**Exercise directions**
From the entries, copy every line that carries the string "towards".

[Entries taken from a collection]
========================================================================

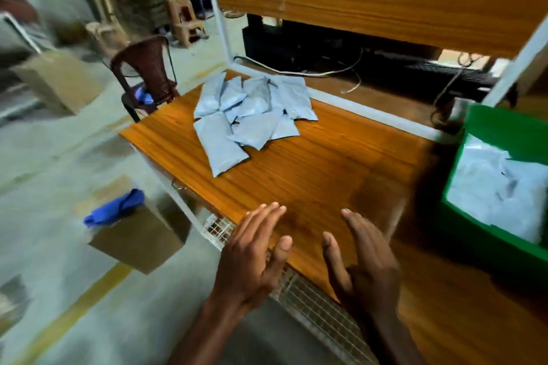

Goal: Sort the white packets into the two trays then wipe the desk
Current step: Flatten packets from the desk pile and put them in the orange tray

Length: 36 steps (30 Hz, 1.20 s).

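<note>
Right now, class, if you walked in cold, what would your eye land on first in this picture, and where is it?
First, the heap of white packets lying at the far left of the orange wooden desk. Next, the bright green tray at the right edge, already holding a packet or more. Nearest the camera, the left hand and right hand hover open and empty over the desk's front edge.

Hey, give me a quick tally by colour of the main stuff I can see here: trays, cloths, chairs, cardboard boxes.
Green tray: 1
Blue cloth: 1
Dark red chair: 1
Brown cardboard boxes: 2, one under the cloth, one farther left
Total: 5
The white packets overlap in a pile, so no exact count.
</note>
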Tool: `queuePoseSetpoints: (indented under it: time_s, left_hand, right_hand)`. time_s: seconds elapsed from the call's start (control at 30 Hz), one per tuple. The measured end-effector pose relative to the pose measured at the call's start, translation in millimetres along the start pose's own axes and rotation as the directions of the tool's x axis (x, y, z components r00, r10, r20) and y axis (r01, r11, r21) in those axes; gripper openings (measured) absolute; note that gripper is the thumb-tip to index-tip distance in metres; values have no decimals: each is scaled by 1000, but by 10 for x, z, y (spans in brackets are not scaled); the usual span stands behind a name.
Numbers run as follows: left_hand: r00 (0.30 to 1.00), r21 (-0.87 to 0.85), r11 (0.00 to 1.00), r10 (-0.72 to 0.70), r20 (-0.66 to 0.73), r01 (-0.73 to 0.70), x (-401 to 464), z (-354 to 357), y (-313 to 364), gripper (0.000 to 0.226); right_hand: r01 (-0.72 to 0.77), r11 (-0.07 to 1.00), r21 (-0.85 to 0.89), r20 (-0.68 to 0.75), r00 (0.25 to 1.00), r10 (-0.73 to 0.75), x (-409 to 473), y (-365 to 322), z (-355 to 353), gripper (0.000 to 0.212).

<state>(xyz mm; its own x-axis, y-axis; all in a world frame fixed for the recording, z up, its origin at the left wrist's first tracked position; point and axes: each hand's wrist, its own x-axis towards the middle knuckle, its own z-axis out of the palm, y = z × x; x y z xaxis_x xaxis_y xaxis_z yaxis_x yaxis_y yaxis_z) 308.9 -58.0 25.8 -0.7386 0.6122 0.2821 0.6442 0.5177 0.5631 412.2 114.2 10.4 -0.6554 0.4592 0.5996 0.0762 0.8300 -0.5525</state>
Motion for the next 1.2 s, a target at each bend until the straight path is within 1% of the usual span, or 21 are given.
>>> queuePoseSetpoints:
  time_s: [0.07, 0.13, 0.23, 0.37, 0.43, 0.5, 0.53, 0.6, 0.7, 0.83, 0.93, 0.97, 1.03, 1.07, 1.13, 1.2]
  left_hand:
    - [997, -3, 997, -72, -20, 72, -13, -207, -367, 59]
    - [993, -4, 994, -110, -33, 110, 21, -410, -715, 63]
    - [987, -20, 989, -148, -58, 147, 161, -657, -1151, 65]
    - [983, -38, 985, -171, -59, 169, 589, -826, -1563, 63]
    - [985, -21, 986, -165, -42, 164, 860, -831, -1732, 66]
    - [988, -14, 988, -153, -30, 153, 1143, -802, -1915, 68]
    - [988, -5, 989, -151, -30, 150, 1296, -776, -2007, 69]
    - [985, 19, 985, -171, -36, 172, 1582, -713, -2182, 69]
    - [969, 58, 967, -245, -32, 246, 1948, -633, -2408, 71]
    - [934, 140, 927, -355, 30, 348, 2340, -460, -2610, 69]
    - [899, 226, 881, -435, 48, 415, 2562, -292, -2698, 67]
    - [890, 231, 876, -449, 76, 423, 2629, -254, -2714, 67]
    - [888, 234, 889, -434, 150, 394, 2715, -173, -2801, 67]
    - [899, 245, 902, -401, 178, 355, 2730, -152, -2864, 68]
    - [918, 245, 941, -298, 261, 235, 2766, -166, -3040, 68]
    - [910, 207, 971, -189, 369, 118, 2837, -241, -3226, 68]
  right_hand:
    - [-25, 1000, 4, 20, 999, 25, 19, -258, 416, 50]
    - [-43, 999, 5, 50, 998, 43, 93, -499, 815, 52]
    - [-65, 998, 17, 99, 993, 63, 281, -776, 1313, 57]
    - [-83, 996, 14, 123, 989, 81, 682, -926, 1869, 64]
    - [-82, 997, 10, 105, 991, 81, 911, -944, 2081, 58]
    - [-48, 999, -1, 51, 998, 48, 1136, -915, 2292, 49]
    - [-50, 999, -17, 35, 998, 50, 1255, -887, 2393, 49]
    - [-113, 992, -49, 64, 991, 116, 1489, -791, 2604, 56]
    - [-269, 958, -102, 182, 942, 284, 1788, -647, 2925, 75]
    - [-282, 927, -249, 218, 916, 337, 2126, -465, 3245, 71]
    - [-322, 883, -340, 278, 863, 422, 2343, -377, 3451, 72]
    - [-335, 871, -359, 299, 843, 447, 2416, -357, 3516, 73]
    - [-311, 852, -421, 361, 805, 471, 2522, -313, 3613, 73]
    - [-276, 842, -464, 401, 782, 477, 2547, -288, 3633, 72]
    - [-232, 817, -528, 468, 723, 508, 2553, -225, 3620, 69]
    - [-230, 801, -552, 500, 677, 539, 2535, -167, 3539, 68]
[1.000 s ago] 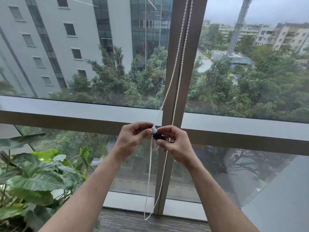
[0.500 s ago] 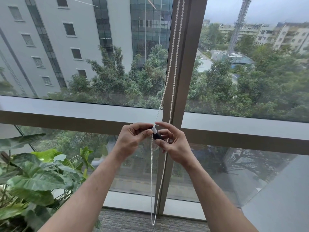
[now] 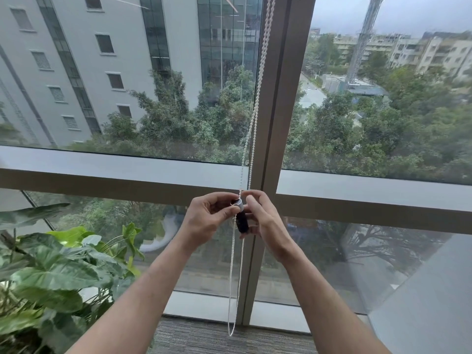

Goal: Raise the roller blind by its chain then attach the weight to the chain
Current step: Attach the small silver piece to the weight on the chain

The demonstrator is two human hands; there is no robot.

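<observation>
Just below the centre of the frame, the weight [image 3: 242, 221], a small dark cylinder with a pale grey cap at its top, stands nearly upright between two raised hands. The right hand [image 3: 263, 221] grasps its dark body, fingers wrapped behind and the thumb laid along its right side. The left hand [image 3: 204, 221] pinches at the grey cap with thumb and fingertips curled inward. The white bead chain [image 3: 255, 103] comes down from the top centre of the frame as two strands lying close together and twisted about each other in front of the brown vertical window post [image 3: 278, 98]; both strands meet the cap at the fingertips. Whether the chain sits inside the cap cannot be told. Below the hands the chain hangs on in a narrow loop, its bottom just above the grey carpet [image 3: 217, 338] at the lower centre. A horizontal window rail [image 3: 102, 180] crosses the frame just above the hands. Broad green plant leaves [image 3: 51, 272] fill the lower left.
</observation>
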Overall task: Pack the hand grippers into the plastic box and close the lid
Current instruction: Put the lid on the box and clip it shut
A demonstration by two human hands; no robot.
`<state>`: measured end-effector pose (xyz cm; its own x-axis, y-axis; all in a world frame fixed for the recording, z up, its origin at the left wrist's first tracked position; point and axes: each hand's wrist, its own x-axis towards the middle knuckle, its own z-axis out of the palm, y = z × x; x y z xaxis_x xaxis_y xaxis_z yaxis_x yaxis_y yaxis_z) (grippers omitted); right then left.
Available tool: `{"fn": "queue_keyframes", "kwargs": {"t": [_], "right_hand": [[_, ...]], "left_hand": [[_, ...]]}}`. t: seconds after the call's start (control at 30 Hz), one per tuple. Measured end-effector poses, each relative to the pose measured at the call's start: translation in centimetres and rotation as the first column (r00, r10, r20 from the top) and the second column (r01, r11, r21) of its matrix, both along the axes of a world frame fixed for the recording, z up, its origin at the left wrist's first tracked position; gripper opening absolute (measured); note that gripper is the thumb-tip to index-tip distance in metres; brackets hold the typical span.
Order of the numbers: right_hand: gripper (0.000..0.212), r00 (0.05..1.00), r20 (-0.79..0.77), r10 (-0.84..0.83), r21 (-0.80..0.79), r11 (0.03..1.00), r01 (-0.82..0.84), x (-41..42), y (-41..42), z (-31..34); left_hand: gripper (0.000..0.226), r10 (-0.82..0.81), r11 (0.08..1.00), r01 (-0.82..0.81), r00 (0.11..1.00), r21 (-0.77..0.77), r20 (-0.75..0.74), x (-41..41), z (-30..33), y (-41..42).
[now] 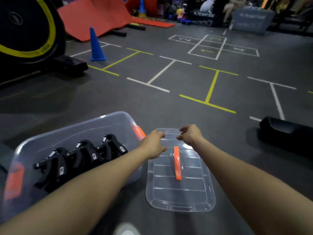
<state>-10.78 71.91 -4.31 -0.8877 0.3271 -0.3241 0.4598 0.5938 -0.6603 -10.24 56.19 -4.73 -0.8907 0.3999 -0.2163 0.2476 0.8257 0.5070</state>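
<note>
A clear plastic box [116, 117] with orange latches stands on the floor at lower left. Three black hand grippers [81, 155] lie in a row inside it. The clear lid [179, 192] with its orange handle [177, 162] lies flat on the floor to the right of the box. My left hand [155, 145] hovers over the lid's far left part, fingers loosely curled, holding nothing. My right hand [190, 134] hangs over the lid's far right corner, fingers curled downward, nothing in it. Whether either hand touches the lid I cannot tell.
Grey gym floor with white and yellow tape lines [211, 87] stretches ahead. A blue cone [96, 45] and a black-and-yellow machine [28, 31] stand at the left. A black padded object [288, 134] lies at the right. Orange mats [94, 16] are farther back.
</note>
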Motion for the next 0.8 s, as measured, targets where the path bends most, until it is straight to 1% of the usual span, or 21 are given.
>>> {"fn": "queue_keyframes", "kwargs": {"t": [0.2,0.33,0.47,0.6,0.7,0.8], "right_hand": [[0.043,0.959,0.166,-0.228,-0.014,0.972,0.233,4.5,7.6,-9.1],[0.044,0.913,0.25,-0.323,0.022,0.944,0.329,7.0,10.7,-13.8],[0.035,0.874,0.293,-0.388,0.077,0.921,0.383,8.4,11.9,-16.8],[0.025,0.84,0.346,-0.417,0.097,0.907,0.41,9.0,12.1,-19.3],[0.024,0.831,0.341,-0.44,0.135,0.898,0.419,9.2,11.8,-20.5],[0.028,0.814,0.343,-0.468,0.188,0.884,0.429,9.3,11.5,-21.0]], "left_hand": [[0.055,-0.103,0.992,0.115,0.975,-0.051,0.198,2.3,-8.7,5.5],[0.057,-0.15,0.978,0.181,0.953,-0.1,0.264,3.3,-12.8,8.0],[0.056,-0.156,0.962,0.217,0.935,-0.165,0.319,4.1,-15.8,9.2],[0.055,-0.175,0.945,0.251,0.93,-0.211,0.323,4.5,-17.5,9.1],[0.056,-0.201,0.939,0.271,0.932,-0.21,0.303,4.5,-17.9,8.8],[0.058,-0.216,0.938,0.289,0.92,-0.194,0.328,4.1,-17.8,8.8]]}}
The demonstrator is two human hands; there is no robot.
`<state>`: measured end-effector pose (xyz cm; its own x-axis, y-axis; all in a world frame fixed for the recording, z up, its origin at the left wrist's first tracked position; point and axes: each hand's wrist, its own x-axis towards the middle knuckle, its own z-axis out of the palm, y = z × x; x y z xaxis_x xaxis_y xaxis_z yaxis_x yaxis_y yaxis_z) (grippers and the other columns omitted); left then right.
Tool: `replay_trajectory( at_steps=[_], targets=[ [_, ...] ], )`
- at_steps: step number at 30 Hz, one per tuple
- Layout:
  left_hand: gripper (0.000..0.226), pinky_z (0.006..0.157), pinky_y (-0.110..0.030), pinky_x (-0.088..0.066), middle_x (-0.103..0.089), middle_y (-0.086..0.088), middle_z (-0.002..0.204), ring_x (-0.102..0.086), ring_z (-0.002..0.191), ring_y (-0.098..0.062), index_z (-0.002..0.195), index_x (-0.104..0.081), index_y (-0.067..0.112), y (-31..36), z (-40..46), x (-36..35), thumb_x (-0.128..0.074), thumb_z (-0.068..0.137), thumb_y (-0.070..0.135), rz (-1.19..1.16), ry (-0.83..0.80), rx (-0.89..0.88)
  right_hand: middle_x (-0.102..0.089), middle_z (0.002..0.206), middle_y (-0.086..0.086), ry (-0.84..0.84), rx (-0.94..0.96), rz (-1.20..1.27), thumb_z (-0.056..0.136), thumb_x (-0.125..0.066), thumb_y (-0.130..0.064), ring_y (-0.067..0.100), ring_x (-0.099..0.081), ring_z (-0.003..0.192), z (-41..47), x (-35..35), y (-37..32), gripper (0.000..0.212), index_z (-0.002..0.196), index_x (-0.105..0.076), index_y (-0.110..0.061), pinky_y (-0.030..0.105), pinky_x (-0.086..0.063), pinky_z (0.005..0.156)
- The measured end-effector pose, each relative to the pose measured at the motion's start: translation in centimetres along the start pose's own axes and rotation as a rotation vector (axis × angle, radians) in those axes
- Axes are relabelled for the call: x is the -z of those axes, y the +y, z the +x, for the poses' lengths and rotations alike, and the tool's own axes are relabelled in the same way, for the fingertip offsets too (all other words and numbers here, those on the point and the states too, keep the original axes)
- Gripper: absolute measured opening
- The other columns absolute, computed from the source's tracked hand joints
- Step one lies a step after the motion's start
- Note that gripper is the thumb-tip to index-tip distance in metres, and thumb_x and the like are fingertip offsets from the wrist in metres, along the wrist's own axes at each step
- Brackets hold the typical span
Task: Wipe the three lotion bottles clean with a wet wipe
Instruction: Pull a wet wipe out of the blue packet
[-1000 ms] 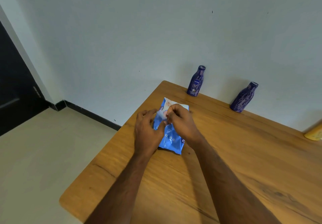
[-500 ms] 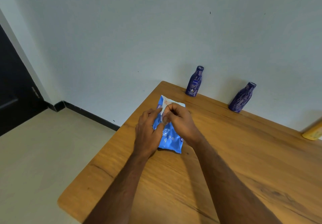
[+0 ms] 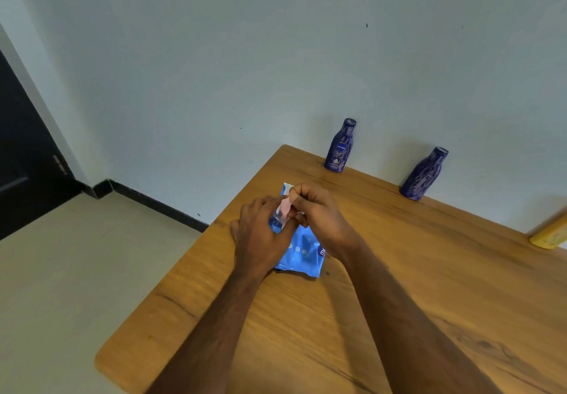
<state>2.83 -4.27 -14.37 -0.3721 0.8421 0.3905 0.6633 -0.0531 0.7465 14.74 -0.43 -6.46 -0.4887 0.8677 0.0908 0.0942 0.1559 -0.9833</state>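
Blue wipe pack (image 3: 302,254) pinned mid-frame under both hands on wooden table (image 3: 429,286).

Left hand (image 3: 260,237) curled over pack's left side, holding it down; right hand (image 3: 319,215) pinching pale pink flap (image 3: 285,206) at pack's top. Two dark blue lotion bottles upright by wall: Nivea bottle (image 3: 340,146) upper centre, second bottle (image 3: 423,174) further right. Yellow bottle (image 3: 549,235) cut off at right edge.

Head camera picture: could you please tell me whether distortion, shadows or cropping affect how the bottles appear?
Head view: wide-angle distortion makes the two dark blue lotion bottles lean outward; each throws a soft shadow on the pale wall; the yellow bottle is cut by the right edge; focus is fair, the label on the left blue one readable.
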Motion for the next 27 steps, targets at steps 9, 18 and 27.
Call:
replay_trajectory(
  at_steps=[9, 18, 27],
  targets=[
    [0.027, 0.093, -0.038, -0.04, -0.07, 0.004, 0.107, -0.059, 0.103, -0.013, 0.109, -0.07, 0.022, -0.1, 0.1, -0.4, -0.063, 0.095, 0.045, -0.043, 0.069, 0.101, -0.058, 0.07, 0.008, 0.073, 0.032, 0.04, 0.098, -0.041, 0.006, 0.011, -0.054, 0.064, 1.0, -0.4, -1.6, 0.035, 0.071, -0.057, -0.008, 0.021, -0.041, 0.056],
    [0.034, 0.099, -0.053, -0.046, -0.066, 0.0, 0.123, -0.057, 0.114, -0.018, 0.118, -0.066, 0.024, -0.6, 0.3, -0.9, -0.067, 0.093, 0.047, 0.097, -0.019, 0.129, -0.059, 0.087, 0.013, 0.175, -0.016, 0.191, 0.101, -0.041, 0.001, 0.016, -0.057, 0.068, 1.1, 0.3, -3.1, 0.026, 0.084, -0.057, -0.01, 0.025, -0.037, 0.053],
    [0.031, 0.102, -0.047, -0.039, -0.065, 0.001, 0.117, -0.056, 0.111, -0.017, 0.113, -0.067, 0.021, -0.4, 0.2, -0.6, -0.062, 0.096, 0.047, 0.112, -0.004, 0.135, -0.061, 0.082, -0.001, 0.175, 0.023, -0.632, 0.088, -0.069, -0.01, 0.007, -0.055, 0.072, 0.9, -0.1, 0.5, 0.008, 0.094, -0.064, -0.007, 0.026, -0.045, 0.063]
  ],
)
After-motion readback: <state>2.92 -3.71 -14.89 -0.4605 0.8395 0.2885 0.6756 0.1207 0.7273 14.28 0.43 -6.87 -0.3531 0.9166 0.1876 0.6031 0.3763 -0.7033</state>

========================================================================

**Your response**
<state>(xyz mm; its own x-axis, y-axis; all in a world frame fixed for the recording, z up, its origin at the left wrist's first tracked position; point and axes: each hand's wrist, its own x-axis towards the middle knuckle, its own z-axis out of the palm, y = z × x; x y z xaxis_x xaxis_y xaxis_z yaxis_x yaxis_y yaxis_z) 308.9 -58.0 25.8 -0.7386 0.6122 0.2821 0.6442 0.5177 0.5631 412.2 114.2 10.4 -0.6554 0.4592 0.5996 0.0762 0.8300 -0.5525</state>
`<state>`: measured end-effector pose (xyz cm; its own x-axis, y-axis; all in a world frame fixed for the recording, z up, its origin at the left wrist's first tracked position; point and axes: each hand's wrist, its own x-axis towards the middle knuckle, its own z-axis out of the palm, y = z × x; x y z xaxis_x xaxis_y xaxis_z yaxis_x yaxis_y yaxis_z) (grippers omitted); right then left.
`<state>`: measured end-effector pose (xyz cm; its own x-axis, y-axis; all in a world frame fixed for the recording, z up, its origin at the left wrist's first tracked position; point and axes: each hand's wrist, its own x-axis towards the middle knuckle, its own z-axis out of the palm, y = z × x; x y z xaxis_x xaxis_y xaxis_z yaxis_x yaxis_y yaxis_z) (grippers and the other columns omitted); left then right.

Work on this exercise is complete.